*** The data ***

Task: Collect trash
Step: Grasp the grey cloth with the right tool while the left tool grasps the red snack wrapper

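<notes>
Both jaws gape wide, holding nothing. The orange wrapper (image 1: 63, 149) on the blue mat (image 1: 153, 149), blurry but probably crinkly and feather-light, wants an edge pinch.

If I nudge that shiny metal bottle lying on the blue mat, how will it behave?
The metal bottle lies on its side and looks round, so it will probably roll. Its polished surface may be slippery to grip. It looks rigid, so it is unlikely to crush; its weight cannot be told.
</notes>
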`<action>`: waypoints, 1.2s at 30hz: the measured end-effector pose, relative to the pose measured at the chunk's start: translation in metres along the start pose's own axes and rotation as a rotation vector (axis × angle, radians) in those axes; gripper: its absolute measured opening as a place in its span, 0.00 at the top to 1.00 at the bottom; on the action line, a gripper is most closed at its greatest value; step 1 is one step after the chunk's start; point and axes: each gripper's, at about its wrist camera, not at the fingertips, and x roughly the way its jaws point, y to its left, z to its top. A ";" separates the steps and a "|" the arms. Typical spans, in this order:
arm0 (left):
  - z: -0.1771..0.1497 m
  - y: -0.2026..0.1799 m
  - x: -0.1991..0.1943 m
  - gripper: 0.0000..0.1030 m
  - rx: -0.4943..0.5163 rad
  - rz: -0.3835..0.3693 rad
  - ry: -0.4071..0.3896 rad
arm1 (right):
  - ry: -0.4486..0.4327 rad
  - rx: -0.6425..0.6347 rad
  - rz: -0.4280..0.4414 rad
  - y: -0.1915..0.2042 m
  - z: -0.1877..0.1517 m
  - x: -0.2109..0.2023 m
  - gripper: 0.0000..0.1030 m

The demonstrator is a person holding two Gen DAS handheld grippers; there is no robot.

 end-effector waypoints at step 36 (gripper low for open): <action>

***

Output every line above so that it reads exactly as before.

> **Solution below**:
Task: Collect trash
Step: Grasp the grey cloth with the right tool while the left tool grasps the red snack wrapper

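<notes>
Both jaws gape wide, holding nothing. The orange wrapper (image 1: 63, 149) on the blue mat (image 1: 153, 149), blurry but probably crinkly and feather-light, wants an edge pinch.

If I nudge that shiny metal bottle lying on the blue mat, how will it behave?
The metal bottle lies on its side and looks round, so it will probably roll. Its polished surface may be slippery to grip. It looks rigid, so it is unlikely to crush; its weight cannot be told.
</notes>
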`<action>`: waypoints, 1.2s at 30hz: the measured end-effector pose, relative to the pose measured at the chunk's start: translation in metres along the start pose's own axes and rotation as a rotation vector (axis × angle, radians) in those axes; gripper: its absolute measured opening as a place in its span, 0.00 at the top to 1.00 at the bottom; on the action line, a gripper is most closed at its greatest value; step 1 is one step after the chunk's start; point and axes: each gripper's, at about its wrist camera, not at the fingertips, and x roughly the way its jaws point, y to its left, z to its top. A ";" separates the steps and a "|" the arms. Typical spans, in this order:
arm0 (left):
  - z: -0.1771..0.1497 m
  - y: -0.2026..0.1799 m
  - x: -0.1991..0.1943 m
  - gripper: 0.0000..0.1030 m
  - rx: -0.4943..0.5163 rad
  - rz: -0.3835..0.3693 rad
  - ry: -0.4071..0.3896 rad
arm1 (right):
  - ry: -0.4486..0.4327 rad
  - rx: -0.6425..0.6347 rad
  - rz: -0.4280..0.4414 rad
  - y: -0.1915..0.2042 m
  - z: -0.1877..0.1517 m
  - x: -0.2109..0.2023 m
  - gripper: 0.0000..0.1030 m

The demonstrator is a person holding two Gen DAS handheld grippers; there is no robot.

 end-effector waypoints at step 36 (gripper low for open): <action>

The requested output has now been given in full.